═════ Records to use

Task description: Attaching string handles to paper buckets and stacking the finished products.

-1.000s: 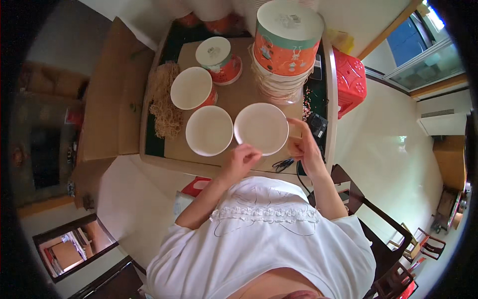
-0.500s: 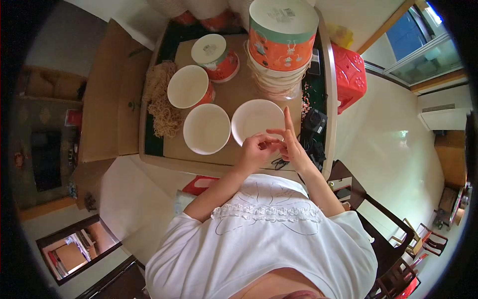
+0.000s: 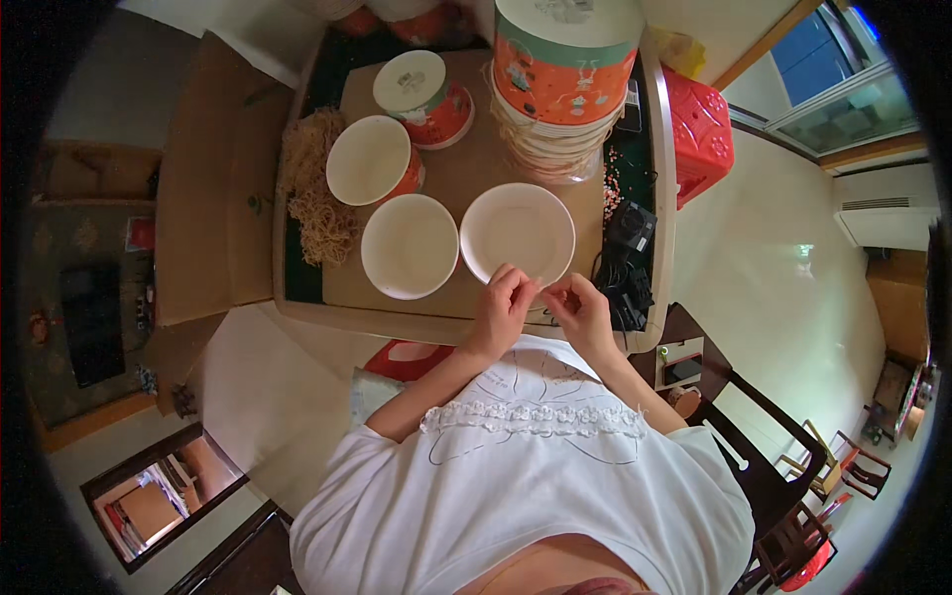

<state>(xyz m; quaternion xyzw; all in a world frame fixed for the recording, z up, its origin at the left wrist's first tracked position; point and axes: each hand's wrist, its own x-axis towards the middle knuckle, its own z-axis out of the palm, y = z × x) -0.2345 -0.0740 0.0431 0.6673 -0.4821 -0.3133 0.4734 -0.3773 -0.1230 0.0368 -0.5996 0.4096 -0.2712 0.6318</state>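
Both bare hands at near rim of a round white-lined paper tub [image 3: 518, 233]; left hand [image 3: 504, 315] and right hand [image 3: 583, 315] pinched, fingertips nearly meeting; anything between them too small to tell. Just left, a second round white-lined tub [image 3: 411, 245], open side up; behind it, an open orange-sided white tub [image 3: 368, 161], then an upturned orange-and-green paper tub [image 3: 441, 119]. Tangled tan shredded strands [image 3: 322, 188] at left. Tall stack behind, topped by a large upturned orange-and-green tub [image 3: 565, 79]. Black boxy device [image 3: 632, 226] at right.
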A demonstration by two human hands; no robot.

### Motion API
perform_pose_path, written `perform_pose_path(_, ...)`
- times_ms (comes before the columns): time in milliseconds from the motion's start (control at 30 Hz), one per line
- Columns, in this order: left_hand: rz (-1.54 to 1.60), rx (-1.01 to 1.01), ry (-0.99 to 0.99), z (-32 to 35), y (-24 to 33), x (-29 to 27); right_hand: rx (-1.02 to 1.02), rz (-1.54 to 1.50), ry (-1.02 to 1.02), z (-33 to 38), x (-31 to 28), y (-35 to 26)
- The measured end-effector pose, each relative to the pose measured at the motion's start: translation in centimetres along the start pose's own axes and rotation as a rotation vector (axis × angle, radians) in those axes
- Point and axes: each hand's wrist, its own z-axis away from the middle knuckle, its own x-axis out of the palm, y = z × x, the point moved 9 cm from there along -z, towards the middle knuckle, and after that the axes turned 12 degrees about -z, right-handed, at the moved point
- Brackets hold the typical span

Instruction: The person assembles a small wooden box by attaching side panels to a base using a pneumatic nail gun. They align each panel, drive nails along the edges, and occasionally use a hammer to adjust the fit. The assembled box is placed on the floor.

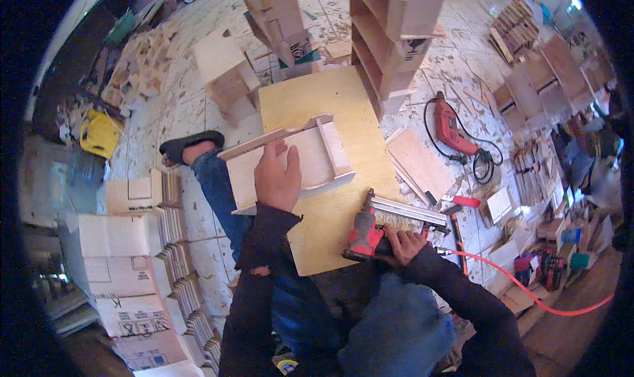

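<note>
A shallow wooden tray point(309, 158) of thin panels lies on a yellow board point(333, 228) in front of me. It has a raised strip along its far side and a cross piece near its right end. My left hand point(277, 179) reaches over the tray from the near side, its fingers gripping the far strip; some fingertips are hidden. My right hand point(404, 243) is wrapped round the handle of a red and black pneumatic nail gun point(362, 233). The nail gun lies sideways over the board's right edge, apart from the tray, with an orange air hose point(508, 278) attached.
A red corded drill point(450, 127) and thin wooden panels point(419, 160) lie on the tiled floor at right. Tall wooden shelf units point(389, 47) stand beyond the board. Stacked panels and cartons point(122, 274) stand at left, a yellow canister point(99, 134) farther back. Wood scraps litter the floor.
</note>
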Motion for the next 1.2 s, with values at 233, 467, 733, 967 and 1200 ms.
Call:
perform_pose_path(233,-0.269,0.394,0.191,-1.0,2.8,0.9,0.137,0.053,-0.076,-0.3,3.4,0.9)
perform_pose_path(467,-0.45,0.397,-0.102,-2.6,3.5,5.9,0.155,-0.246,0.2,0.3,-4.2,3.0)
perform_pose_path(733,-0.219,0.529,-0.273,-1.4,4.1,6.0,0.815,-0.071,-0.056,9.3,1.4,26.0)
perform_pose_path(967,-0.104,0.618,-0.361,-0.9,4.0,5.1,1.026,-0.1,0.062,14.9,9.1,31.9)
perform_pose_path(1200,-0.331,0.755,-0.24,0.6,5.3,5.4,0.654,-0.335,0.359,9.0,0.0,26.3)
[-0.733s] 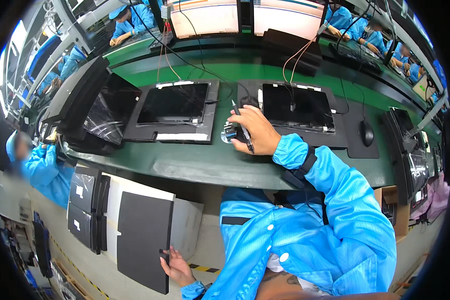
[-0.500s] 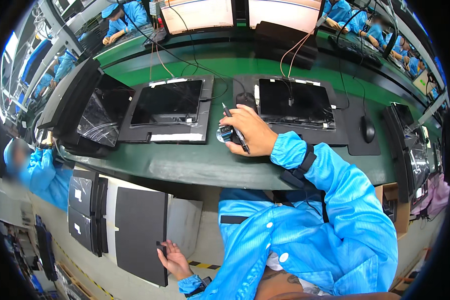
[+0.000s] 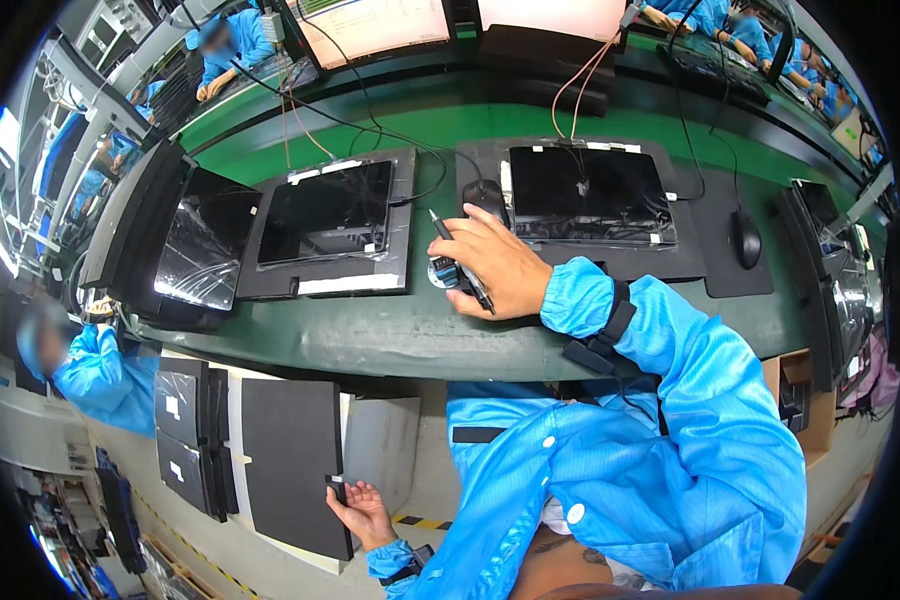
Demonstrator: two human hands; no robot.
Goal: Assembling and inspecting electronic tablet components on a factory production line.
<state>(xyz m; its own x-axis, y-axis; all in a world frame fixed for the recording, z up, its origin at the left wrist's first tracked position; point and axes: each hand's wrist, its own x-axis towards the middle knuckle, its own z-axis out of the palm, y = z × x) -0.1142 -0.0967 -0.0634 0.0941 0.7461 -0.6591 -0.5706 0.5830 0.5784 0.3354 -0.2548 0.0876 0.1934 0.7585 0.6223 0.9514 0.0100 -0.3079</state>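
Item: right hand (image 3: 497, 268) on green bench, closed round a dark pen-like tool (image 3: 460, 262), beside a mouse (image 3: 485, 197). Left hand (image 3: 362, 510) (low, off bench) pinches the edge of an upright dark panel (image 3: 295, 462). Step: drawing a panel from stock; lifting needs firmer grip

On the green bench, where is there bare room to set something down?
Bare green strip along the near edge, below the grey tray holding a dark panel. Crowded around the right hand, black mouse and second tray.

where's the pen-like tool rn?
Head view, centre: the pen-like tool is in the right hand on the green bench, between the two open laptops, beside the mouse.
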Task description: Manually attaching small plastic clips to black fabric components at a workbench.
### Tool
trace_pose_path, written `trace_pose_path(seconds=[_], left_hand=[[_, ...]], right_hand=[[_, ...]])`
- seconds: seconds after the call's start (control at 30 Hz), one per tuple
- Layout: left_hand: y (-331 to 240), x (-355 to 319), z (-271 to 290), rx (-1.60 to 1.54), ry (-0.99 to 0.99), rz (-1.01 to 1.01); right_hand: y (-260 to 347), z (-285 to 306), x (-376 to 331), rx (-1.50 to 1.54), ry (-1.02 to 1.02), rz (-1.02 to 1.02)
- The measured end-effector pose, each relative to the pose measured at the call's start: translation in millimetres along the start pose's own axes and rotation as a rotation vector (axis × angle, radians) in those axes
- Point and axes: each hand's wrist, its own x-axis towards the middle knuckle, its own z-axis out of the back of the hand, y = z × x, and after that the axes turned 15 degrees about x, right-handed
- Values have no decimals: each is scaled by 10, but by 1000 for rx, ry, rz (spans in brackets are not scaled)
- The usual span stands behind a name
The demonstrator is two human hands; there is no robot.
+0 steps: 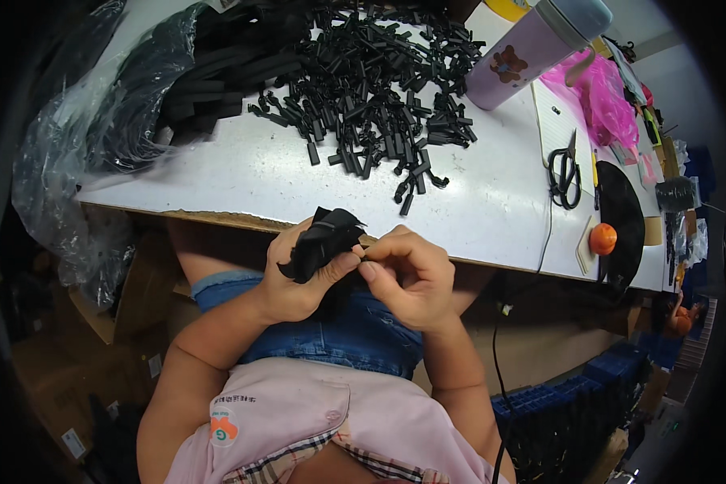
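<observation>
My left hand (292,289) is closed around a bundle of flat black strips (324,240), which fan out above the fingers. Close against its thumb, my right hand (418,278) is closed with thumb and forefinger pinched together. Whatever sits between those fingertips is too small and dark to make out. Both hands are over my lap, just off the table's near edge. Beyond them on the white table (250,177) lies a wide heap of small black pieces with thin looped ends (379,89).
Clear plastic sheeting (129,105) and more black strips (210,81) cover the table's left. Toward the right stand a lilac tumbler (516,60), black-handled scissors (565,173), a pink plastic bag (601,101) and an orange round object (602,239). A dark cable (496,347) hangs beside my right arm.
</observation>
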Motion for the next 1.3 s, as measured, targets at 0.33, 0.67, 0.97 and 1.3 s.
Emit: trace_pose_path(seconds=[0.33,0.67,0.97,1.3], left_hand=[[0,136,-35,-454,-25,219],[-7,114,30,-823,276,398],[-28,140,-43,-851,382,446],[-78,143,-79,-626,305,443]], right_hand=[[522,-20,144,-284,105,353],[707,-401,-119,48,-5,455],[728,-149,-190,-191,18,436],[475,-90,251,-503,48,436]])
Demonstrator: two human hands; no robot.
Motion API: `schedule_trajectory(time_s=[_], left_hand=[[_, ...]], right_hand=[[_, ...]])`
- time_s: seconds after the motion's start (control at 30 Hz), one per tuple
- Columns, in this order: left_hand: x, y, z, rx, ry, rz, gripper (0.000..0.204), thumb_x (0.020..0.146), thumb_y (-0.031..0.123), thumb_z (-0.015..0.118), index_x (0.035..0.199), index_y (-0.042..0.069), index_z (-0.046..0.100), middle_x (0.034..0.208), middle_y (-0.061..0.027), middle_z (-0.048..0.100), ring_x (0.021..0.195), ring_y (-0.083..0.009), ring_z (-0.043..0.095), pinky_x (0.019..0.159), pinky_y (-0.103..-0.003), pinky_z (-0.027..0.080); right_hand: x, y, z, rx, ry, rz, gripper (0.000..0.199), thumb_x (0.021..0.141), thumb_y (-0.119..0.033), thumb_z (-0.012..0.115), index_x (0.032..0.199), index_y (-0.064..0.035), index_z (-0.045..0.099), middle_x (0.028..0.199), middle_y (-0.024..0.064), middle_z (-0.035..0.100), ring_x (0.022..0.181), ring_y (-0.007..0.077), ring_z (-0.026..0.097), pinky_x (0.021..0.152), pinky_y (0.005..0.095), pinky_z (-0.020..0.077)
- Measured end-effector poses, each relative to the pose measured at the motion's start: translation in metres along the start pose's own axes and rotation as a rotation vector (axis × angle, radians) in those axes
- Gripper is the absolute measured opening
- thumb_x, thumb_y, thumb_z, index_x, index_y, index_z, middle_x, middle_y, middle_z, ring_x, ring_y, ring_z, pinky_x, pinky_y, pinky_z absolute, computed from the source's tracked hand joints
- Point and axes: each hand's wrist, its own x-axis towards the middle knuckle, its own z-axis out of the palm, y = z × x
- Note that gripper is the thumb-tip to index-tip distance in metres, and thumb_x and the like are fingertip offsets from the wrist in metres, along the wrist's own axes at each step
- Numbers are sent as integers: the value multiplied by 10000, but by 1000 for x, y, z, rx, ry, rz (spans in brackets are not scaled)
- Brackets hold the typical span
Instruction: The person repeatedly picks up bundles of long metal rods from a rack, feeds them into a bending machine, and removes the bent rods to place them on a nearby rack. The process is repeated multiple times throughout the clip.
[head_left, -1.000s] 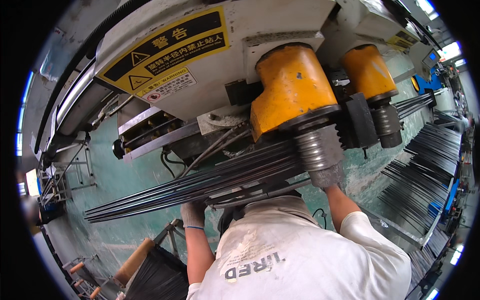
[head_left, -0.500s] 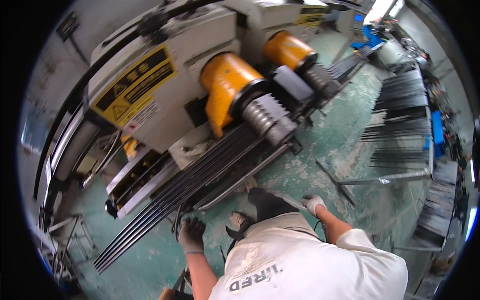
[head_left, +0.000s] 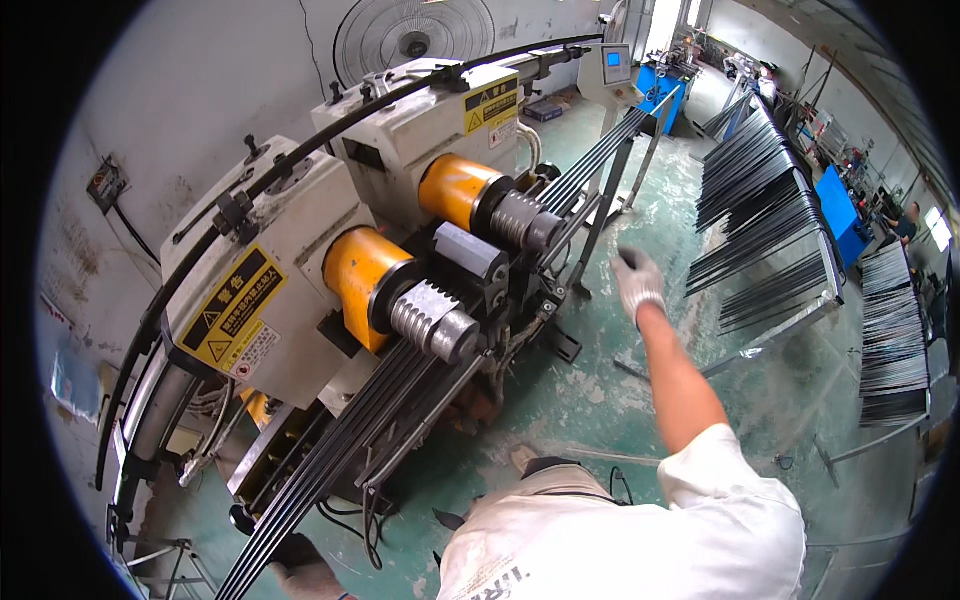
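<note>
Several long dark metal rods (head_left: 300, 488) lie side by side on the machine, slanting from lower left up beneath its rollers. At the lower left, close to the near ends of the rods, is my left hand (head_left: 305, 572) in a grey, dark-coated work glove. Its fingers are blurred and partly hidden, so I cannot tell whether it grips a rod. My right hand (head_left: 640, 285), gloved too, reaches forward over the floor to the right of the machine. Its fingers look apart, with nothing seen in them. Nearest it are the rods' far lengths (head_left: 600, 150) on their support.
The grey machine (head_left: 300, 210) has two orange guards (head_left: 365, 275) and ribbed steel rollers (head_left: 435, 320). A rack of dark rods (head_left: 755, 190) stands at right, its frame bar (head_left: 770, 350) low across the floor. Behind are a fan (head_left: 415, 43) and a control panel (head_left: 612, 62). Another person (head_left: 905, 222) is far right.
My right hand has swung from beside my body to far forward. The left hand has gone lower in view, beside the rods. My view has turned, showing more of the machine and room.
</note>
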Motion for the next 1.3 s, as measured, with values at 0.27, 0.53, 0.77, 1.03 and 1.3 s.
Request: schedule_trajectory(time_s=[0.27, 0.53, 0.77, 1.03, 1.3], left_hand=[[-57, 7, 112, 326, -7, 422, 449, 1159, 348, 526, 1583, 200, 517, 1708, -106, 507, 1617, -335, 450, 1277, -657, 376], [-97, 83, 224, 589, -46, 772, 414, 1144, 354, 572, 1440, 100, 709, 1514, -112, 706, 1408, -297, 634, 1171, -530, 519], [-135, 92, 346, 773, -131, 919, 670, 1114, 517, 684, 1513, -19, 722, 1342, -172, 764, 1193, -266, 762, 1129, -383, 577], [-155, 34, 449, 982, -451, 1263, 639, 1083, 489, 757, 1452, -32, 733, 1278, -128, 787, 1173, -181, 746, 1028, -307, 607], [-185, -82, 514, 1132, -807, 1229, 526, 1129, 446, 699, 1408, 1, 726, 1129, -79, 738, 1058, -194, 713, 978, -403, 589]], right_hand=[[92, -123, 28, -424, -168, -471, 614, 1016, -463, 771, 1537, -142, 722, 1598, 150, 687, 1537, 368, 582, 1312, 461, 440], [134, -142, 67, -607, -231, -377, 1020, 1054, -650, 675, 1814, -63, 332, 1909, 184, 258, 1715, 513, 294, 1437, 627, 118], [198, -186, 57, -768, 107, -442, 932, 1139, -574, 552, 1833, -28, 252, 1936, 168, 176, 1738, 493, 249, 1439, 620, 94], [273, -270, -10, -359, 698, -658, 981, 1096, -523, 683, 1791, 28, 263, 1855, 242, 324, 1699, 430, 366, 1404, 566, 294], [272, -367, -26, -205, 106, -752, 461, 1075, -406, 740, 1386, -66, 716, 1307, 187, 794, 1201, 342, 771, 1064, 449, 612]])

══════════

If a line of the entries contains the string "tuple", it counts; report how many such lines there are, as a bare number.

2